Nick Papac

Profile
- Position: Quarterback

Personal information
- Born: May 18, 1935 Fresno, California, U.S.
- Died: April 18, 2009 (aged 73)
- Listed height: 5 ft 11 in (1.80 m)
- Listed weight: 190 lb (86 kg)

Career information
- High school: Sanger (Sanger, California)
- College: Fresno State
- NFL draft: 1961: undrafted

Career history
- Oakland Raiders (1961–1962); Los Angeles Rams (1962)*;
- * Offseason or practice squad member only

Career NFL statistics
- TD–INT: 2-7
- Passing yards: 173
- Passer rating: 19
- Rushing yards: 28
- Rushing touchdowns: 1
- Stats at Pro Football Reference

= Nick Papac =

American football player (1935–2009)

Nick Papac (May 18, 1935 – April 18, 2009) was an American professional football player who was a quarterback for one season in the American Football League (AFL).
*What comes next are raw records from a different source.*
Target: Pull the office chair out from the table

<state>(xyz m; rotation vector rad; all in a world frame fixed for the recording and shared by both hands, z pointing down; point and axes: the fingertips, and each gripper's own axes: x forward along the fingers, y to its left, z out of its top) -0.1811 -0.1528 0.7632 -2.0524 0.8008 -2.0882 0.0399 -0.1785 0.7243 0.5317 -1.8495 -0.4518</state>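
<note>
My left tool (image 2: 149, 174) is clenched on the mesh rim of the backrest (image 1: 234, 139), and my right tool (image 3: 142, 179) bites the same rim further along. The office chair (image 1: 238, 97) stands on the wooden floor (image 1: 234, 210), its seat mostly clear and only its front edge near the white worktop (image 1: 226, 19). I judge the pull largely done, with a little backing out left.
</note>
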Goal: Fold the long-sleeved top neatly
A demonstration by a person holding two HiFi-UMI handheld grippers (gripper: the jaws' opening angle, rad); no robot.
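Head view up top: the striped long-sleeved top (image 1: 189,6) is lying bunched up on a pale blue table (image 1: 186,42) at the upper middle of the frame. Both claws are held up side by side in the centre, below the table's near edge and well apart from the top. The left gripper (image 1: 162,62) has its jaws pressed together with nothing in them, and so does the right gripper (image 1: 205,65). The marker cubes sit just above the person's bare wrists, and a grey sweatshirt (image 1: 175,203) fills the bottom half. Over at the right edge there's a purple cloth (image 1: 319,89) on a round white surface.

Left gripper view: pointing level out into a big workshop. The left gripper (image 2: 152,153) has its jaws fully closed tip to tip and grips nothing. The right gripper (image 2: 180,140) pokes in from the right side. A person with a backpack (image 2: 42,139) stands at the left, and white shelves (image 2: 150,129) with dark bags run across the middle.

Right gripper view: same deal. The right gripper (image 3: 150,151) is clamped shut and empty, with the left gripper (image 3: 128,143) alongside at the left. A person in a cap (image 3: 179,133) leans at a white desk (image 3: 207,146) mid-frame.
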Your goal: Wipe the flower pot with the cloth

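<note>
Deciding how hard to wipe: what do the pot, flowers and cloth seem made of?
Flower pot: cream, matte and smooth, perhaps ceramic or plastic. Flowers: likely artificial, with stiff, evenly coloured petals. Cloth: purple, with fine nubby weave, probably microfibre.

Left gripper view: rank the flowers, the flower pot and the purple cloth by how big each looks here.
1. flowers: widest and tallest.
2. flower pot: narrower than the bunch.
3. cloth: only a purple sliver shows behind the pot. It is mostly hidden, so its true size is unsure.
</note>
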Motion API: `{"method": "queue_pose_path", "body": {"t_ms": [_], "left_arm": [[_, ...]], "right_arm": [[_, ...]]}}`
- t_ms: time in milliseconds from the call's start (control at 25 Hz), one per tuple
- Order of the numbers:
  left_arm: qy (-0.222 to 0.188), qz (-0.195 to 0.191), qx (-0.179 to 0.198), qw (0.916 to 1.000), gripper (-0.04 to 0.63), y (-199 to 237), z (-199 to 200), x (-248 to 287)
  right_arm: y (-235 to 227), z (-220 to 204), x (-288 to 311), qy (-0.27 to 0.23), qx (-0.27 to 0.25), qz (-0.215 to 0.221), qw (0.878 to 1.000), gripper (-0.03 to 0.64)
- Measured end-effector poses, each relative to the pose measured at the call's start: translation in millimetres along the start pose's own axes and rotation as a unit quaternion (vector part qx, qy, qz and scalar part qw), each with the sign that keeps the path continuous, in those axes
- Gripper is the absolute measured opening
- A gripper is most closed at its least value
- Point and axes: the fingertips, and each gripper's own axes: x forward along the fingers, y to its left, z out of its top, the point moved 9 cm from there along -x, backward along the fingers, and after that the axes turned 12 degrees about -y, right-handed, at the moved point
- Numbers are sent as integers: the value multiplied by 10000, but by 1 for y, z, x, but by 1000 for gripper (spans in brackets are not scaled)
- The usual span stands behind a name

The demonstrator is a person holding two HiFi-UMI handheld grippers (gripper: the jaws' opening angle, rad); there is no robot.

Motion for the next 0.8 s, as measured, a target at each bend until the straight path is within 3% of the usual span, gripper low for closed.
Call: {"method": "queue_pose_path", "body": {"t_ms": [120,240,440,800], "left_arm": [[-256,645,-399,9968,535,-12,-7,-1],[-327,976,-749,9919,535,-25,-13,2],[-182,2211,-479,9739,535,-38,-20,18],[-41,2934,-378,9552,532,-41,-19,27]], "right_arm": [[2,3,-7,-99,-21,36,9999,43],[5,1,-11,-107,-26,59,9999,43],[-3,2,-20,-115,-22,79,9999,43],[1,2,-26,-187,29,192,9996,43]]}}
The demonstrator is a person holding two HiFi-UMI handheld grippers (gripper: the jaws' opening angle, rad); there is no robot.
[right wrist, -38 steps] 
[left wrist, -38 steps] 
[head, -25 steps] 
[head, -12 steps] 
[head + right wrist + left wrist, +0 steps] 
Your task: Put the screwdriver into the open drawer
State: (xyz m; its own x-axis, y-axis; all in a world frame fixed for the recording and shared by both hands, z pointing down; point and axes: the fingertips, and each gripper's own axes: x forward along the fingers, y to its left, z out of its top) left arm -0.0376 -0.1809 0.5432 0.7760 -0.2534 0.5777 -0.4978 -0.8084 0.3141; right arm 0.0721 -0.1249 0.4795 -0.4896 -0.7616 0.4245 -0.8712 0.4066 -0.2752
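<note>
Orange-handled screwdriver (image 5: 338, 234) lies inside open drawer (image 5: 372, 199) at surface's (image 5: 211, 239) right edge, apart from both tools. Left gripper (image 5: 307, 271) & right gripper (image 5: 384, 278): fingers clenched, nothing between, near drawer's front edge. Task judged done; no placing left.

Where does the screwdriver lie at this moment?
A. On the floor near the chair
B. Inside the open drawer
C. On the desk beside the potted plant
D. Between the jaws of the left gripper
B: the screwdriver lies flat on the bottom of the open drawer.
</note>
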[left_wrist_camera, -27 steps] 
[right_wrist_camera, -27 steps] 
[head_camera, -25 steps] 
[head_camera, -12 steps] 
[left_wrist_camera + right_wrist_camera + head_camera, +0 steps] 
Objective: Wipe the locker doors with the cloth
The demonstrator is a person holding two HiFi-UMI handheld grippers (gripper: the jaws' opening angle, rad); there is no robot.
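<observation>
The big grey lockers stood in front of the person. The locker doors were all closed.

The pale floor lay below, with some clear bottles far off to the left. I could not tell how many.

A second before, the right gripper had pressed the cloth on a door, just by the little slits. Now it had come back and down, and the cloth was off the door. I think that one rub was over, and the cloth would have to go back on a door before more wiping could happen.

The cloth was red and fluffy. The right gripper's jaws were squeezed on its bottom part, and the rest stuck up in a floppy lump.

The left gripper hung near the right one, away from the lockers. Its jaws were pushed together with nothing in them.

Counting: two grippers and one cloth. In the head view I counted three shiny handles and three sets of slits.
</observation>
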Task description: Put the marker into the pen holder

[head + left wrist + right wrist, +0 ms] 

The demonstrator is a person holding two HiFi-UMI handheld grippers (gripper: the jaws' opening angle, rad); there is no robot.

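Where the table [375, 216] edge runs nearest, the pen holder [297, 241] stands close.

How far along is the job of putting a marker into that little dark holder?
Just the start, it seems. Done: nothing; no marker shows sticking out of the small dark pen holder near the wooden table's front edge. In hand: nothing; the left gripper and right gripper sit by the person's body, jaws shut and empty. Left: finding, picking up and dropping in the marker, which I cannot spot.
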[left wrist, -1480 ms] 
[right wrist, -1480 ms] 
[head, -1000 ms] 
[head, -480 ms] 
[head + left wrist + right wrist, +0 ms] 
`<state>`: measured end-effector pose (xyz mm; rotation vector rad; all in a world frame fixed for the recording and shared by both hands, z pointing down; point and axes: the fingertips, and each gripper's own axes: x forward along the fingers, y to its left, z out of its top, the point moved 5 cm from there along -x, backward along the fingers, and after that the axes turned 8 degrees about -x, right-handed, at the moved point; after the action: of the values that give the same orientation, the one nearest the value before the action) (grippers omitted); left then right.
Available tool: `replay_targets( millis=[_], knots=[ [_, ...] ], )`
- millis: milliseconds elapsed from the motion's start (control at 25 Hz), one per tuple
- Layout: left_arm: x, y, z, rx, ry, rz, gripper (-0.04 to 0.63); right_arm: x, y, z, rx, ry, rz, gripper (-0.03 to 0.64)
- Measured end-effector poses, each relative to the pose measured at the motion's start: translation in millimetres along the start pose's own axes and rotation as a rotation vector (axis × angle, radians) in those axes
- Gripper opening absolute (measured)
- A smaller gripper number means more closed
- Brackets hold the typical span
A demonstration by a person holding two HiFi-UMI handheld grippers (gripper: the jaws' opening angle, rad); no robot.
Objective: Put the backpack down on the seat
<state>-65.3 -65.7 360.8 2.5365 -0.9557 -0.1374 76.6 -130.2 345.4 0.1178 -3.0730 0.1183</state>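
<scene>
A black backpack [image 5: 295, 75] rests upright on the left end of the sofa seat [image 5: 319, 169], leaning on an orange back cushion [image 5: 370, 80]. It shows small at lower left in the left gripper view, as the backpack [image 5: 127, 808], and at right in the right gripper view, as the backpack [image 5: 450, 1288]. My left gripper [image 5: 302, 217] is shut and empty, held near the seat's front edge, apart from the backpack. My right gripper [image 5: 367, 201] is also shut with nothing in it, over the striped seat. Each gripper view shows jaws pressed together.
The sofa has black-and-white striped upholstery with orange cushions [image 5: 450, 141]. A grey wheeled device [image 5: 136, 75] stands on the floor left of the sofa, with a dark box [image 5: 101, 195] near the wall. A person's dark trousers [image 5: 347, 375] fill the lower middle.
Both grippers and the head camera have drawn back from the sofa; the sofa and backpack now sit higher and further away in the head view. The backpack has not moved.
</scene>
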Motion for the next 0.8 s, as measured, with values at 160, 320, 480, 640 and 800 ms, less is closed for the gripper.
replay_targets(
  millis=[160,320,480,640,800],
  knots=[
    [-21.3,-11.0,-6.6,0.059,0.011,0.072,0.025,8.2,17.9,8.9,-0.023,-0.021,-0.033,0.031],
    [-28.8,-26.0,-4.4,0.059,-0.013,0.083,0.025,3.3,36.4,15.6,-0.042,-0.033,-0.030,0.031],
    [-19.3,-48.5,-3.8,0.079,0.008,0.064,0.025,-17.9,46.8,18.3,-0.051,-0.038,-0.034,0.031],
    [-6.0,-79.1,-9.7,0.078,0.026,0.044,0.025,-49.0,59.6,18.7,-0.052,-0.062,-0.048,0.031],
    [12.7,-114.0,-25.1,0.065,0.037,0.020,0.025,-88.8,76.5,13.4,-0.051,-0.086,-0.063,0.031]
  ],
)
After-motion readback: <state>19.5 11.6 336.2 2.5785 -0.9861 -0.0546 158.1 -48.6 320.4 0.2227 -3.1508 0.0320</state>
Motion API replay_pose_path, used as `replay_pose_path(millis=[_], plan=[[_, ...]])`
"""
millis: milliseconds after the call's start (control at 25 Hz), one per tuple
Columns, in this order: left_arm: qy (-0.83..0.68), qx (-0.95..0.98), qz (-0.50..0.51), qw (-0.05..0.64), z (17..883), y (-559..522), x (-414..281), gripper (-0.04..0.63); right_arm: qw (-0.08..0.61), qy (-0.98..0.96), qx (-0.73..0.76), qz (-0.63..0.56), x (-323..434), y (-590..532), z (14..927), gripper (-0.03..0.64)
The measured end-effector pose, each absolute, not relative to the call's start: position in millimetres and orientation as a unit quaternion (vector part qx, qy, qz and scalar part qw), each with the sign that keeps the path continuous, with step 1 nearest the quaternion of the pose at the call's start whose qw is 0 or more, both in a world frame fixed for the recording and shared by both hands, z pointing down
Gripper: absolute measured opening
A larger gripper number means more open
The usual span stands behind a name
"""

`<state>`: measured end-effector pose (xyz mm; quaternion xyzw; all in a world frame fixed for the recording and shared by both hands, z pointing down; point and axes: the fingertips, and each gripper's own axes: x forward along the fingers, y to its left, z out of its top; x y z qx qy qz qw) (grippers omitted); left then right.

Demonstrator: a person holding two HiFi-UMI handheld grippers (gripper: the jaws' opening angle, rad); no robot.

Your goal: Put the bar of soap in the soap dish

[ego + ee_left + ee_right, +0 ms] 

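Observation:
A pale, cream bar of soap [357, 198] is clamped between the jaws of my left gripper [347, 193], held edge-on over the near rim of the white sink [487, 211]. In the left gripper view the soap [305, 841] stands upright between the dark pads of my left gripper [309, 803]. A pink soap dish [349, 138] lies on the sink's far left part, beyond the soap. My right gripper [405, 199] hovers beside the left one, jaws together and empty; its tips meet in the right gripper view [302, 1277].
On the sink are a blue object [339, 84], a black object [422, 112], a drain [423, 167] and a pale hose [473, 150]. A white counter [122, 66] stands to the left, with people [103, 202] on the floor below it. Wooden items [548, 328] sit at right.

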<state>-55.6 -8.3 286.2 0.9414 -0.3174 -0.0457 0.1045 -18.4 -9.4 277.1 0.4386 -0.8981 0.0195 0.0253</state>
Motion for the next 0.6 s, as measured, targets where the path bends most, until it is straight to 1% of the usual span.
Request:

He played college football for the California Golden Bears and Fresno State Bulldogs.

==Early life==
Papac was born in Fresno, California and grew up in Sanger, California and attended Sanger High School. He was the Apaches' starting quarterback ahead of future Raiders teammate Tom Flores.

==College career==
Papac began his collegiate career at the University of California, Berkeley. He played two seasons, mostly on the junior varsity team, with the Golden Bears before joining the Army after his sophomore year. He was stationed at Fort Carson and quarterbacked the base's football team for two years. After being discharged from the Army, Papac enrolled at Fresno State University and played two seasons for the Bulldogs and was the team's starting quarterback.

==Professional career==
After going undrafted after the end of his collegiate career Papac was signed by the Oakland Raiders. As a rookie he primarily served as Tom Flores's backup. He finished the season with 13 of 44 pass attempts completed for 173 yards with two touchdowns and seven interceptions and also rushed for 28 yards and one touchdown. Papac was released by the Raiders during the following offseason. He was signed by the Los Angeles Rams but was cut during training camp.